EXERCISE REQUIREMENTS -
From the line below that contains "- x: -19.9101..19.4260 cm" to the line that contains "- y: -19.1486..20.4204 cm", repeat every line exactly, both ends included, and nothing else.

________________________________________

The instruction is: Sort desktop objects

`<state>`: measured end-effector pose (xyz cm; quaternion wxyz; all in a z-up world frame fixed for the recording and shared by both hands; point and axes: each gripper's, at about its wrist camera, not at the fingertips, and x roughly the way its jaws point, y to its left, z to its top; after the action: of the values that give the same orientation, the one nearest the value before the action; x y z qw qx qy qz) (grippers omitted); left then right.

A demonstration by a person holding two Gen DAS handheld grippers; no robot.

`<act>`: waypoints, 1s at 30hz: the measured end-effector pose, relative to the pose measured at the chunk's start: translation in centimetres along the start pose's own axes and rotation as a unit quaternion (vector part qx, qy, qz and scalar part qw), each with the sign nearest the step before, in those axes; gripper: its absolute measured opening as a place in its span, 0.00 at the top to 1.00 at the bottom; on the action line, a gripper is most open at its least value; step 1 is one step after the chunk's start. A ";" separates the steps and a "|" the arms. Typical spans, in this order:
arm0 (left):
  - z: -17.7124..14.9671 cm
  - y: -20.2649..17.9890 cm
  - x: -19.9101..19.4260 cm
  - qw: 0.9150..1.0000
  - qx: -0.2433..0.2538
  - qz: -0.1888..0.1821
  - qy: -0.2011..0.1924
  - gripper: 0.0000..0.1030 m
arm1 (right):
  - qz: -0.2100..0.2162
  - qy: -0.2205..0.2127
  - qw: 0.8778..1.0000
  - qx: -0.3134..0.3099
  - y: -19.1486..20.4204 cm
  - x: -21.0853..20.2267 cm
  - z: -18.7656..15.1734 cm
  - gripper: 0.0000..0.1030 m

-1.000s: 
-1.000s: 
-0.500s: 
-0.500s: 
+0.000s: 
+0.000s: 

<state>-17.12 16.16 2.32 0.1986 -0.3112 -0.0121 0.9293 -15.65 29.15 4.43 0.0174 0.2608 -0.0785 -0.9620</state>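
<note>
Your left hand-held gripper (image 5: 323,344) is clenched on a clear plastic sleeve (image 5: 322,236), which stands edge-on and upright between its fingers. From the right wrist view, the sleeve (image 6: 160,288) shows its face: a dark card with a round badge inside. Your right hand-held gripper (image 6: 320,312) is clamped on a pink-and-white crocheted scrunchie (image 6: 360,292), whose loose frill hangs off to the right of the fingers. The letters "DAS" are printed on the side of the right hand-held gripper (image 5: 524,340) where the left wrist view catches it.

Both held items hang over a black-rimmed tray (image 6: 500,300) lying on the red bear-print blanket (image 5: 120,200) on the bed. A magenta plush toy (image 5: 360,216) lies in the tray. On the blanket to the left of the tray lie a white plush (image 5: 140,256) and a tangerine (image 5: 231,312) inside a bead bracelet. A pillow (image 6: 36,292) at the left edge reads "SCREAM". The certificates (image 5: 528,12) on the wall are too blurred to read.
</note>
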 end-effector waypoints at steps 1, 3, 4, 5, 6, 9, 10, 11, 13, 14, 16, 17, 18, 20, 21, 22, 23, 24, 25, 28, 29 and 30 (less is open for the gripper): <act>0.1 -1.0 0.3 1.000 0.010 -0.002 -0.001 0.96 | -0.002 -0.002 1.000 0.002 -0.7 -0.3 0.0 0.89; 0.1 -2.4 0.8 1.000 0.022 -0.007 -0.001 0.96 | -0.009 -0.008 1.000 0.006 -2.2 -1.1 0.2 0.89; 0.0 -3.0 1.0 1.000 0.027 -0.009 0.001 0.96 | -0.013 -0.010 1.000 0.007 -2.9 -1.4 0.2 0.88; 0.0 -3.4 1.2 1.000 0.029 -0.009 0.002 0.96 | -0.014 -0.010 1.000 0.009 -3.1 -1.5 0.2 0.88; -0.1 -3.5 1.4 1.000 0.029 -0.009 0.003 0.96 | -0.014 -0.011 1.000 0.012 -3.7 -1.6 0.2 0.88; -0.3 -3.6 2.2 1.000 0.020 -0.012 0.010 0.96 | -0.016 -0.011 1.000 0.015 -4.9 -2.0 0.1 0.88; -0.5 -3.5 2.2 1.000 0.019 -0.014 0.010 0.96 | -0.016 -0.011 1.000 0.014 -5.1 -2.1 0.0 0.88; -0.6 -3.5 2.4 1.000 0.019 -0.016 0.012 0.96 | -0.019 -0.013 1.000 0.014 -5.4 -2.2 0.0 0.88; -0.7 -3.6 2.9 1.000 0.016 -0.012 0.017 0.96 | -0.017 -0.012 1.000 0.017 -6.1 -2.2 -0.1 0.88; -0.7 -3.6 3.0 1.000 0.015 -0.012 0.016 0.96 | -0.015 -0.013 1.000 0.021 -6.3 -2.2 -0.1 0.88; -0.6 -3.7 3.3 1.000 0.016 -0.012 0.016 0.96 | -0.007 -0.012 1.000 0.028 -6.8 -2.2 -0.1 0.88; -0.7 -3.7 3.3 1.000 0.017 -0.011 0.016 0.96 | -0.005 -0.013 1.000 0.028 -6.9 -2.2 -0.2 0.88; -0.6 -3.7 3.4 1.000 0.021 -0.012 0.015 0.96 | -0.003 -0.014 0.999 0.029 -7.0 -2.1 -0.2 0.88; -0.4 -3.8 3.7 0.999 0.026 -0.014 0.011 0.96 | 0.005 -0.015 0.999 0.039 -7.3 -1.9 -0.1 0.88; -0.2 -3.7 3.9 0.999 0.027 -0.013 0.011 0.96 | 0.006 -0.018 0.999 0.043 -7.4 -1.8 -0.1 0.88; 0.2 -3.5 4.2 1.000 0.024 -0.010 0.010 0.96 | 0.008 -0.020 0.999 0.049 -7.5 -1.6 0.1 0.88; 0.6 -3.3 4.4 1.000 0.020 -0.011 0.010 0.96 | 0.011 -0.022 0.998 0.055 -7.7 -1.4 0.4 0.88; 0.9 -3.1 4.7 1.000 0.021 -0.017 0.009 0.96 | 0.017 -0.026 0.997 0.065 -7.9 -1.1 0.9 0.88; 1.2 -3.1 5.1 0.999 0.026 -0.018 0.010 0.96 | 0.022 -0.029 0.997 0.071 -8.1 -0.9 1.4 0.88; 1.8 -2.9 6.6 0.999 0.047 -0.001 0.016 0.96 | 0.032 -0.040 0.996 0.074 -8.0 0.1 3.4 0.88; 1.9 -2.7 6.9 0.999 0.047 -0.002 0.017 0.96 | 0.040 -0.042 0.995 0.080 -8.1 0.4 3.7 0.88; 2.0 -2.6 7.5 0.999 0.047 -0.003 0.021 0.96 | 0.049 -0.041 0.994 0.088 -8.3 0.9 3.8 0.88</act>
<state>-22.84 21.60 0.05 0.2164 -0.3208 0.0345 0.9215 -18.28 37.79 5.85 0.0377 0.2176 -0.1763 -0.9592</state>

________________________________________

PROBLEM SOLUTION -
  - x: -19.9101..19.4260 cm
  - qw: 0.9150..1.0000
  - qx: -0.2433..0.2538
  - qz: -0.1888..0.1821
  - qy: -0.2011..0.1924
  - gripper: 0.0000..0.1030 m
arm1 (right):
  - qz: -0.2100..0.2162
  - qy: -0.2205..0.2127
  - qw: 0.8778..1.0000
  - qx: -0.3134..0.3099
  - y: -19.1486..20.4204 cm

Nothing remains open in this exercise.